The Tax-Free Economy
Scott Hodge, "Who Really Benefits from the Extended Tax Cut?" The Tax Foundation, May 2006 (taxfoundation.org)
In the wake of the latest tax bill signed by President Bush, the media have focused on the alleged regressive nature of his tax cuts. Citing data from the Tax Policy Center, the claim is made that the average American earning over $1 million will save $43,000 in taxes, while someone making between $10,000 and $20,000 will save only $3. These data do not tell the whole story, according to Tax Foundation president Scott Hodge.
It is important to bear in mind that "the Tax Policy Center is comparing the tax relief going to people who pay income taxes with millions of people who either do not file a tax return or do not owe income taxes.... Simply put, you cannot give income tax relief to people who pay no income taxes, and the number of Americans outside of the tax code has exploded in recent years."
The Tax Policy Center's estimates on tax relief include the 20 million Americans at the bottom of the income scale who don't file tax returns. Individuals in this income group actually end up with a negative tax burden of 1.4 percent, as they get back all the income tax withheld from their paychecks and then receive additional funds from the "IRS through programs such as the Earned Income Tax Credit (EITC)." Those in the income group second up from the bottom have an even greater negative tax liability of 1.9 percent. Together, these two income groups account for 58 million Americans for whom the IRS is "a dispenser of cash, not a place to send their tax payments." It is "remarkable" to conclude that these individuals would receive $3 in benefits from the latest tax cuts, as they are not paying taxes to begin with.
As the number of Americans who pay no federal income tax grows, it is important that analysis of tax policy focuses only on those who pay income taxes. "Only then will the public get a true sense of how real 'taxpayers' will benefit from the changes in tax laws."
Chemical Checklist
James Carafano, "Congressional Checklist for Chemical Security," Heritage Foundation Executive Memorandum, May 2006 (heritage.org)
Congress is considering legislation to secure America's chemical infrastructure against terrorism. To be effective, argues Heritage Foundation fellow James Carafano, such legislation would need to follow certain guidelines.

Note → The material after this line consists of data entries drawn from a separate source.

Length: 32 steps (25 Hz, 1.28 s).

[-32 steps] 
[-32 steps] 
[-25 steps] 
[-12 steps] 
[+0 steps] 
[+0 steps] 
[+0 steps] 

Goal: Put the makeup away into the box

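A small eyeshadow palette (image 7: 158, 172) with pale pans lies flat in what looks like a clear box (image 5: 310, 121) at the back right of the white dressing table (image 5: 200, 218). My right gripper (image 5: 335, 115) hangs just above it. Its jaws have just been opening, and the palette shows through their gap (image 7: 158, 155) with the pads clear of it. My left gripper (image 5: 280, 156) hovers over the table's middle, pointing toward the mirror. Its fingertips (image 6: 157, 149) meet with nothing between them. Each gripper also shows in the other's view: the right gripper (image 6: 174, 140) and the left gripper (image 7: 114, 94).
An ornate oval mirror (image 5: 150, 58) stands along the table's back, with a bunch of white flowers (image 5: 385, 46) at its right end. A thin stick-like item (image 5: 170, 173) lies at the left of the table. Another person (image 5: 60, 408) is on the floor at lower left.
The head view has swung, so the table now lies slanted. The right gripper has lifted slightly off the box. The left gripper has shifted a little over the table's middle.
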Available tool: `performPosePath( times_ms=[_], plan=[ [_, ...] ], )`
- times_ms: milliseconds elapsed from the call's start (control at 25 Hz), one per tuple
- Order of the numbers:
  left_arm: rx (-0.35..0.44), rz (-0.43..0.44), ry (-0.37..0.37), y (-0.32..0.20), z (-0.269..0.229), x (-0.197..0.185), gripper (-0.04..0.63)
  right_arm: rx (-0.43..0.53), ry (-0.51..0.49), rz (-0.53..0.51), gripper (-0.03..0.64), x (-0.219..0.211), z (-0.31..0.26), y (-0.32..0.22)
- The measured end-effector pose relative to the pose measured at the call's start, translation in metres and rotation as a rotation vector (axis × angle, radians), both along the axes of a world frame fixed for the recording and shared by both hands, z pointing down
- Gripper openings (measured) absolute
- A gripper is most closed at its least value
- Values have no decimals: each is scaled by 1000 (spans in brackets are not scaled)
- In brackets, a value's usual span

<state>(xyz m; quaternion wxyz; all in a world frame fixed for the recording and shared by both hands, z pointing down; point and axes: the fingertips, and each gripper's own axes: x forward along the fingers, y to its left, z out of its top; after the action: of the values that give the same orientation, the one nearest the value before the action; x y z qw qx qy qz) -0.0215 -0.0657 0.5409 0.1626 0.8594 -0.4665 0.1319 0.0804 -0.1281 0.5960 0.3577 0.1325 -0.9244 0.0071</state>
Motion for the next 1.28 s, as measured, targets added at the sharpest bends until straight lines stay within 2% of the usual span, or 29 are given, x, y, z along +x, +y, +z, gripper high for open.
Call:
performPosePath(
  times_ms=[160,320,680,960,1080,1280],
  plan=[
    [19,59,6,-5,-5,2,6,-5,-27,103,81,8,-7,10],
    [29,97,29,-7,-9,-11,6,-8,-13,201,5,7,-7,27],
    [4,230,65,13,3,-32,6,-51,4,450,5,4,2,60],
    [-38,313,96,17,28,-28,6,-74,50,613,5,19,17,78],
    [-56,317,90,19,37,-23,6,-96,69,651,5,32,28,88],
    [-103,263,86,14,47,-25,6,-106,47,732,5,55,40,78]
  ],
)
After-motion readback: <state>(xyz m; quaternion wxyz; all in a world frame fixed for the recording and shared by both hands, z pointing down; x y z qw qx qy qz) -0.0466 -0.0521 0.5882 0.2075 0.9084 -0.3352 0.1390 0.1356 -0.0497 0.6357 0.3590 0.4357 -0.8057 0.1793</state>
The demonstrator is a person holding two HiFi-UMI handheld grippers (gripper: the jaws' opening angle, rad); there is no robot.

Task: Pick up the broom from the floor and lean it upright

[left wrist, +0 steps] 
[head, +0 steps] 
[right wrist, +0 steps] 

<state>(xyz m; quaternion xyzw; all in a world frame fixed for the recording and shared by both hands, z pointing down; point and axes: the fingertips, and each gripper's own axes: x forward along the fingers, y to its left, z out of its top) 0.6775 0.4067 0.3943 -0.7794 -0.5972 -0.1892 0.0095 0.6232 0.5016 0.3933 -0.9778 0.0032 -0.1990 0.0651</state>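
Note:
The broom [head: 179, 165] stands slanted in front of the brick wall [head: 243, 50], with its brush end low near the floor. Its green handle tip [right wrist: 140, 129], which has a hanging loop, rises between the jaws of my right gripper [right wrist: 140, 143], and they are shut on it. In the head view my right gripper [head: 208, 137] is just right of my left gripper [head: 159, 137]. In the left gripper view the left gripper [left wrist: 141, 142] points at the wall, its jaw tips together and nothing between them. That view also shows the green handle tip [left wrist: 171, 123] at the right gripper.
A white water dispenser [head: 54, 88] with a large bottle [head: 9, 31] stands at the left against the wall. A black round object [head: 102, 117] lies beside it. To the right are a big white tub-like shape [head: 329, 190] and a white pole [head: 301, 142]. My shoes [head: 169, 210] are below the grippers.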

First, legislation should avoid mandates for "safer" chemical-making technologies. That form of regulation does not fall in the realm of homeland security, and does not belong in an antiterrorism bill. Second, criminal penalties should not be imposed on private sector businesses that fail to comply with new chemical laws. Such steps would "overcriminalize federal regulatory codes" in an area in which civil penalties have proven effective.
Third, facilities already regulated by the Maritime Transportation Security Act (MTSA) should not be burdened with additional federal requirements. Fourth, to audit compliance and review security, it will be necessary for the Department of Homeland Security to obtain sensitive proprietary information from chemical companies. Congress must establish protections to ensure companies can safeguard their trade secrets, and ensure "that terrorists are not given access to security-related information under the Freedom of Information Act."
Lastly, some level of liability protection in the event of a terror act should be extended to companies that act in "good faith" to comply with new security provisions.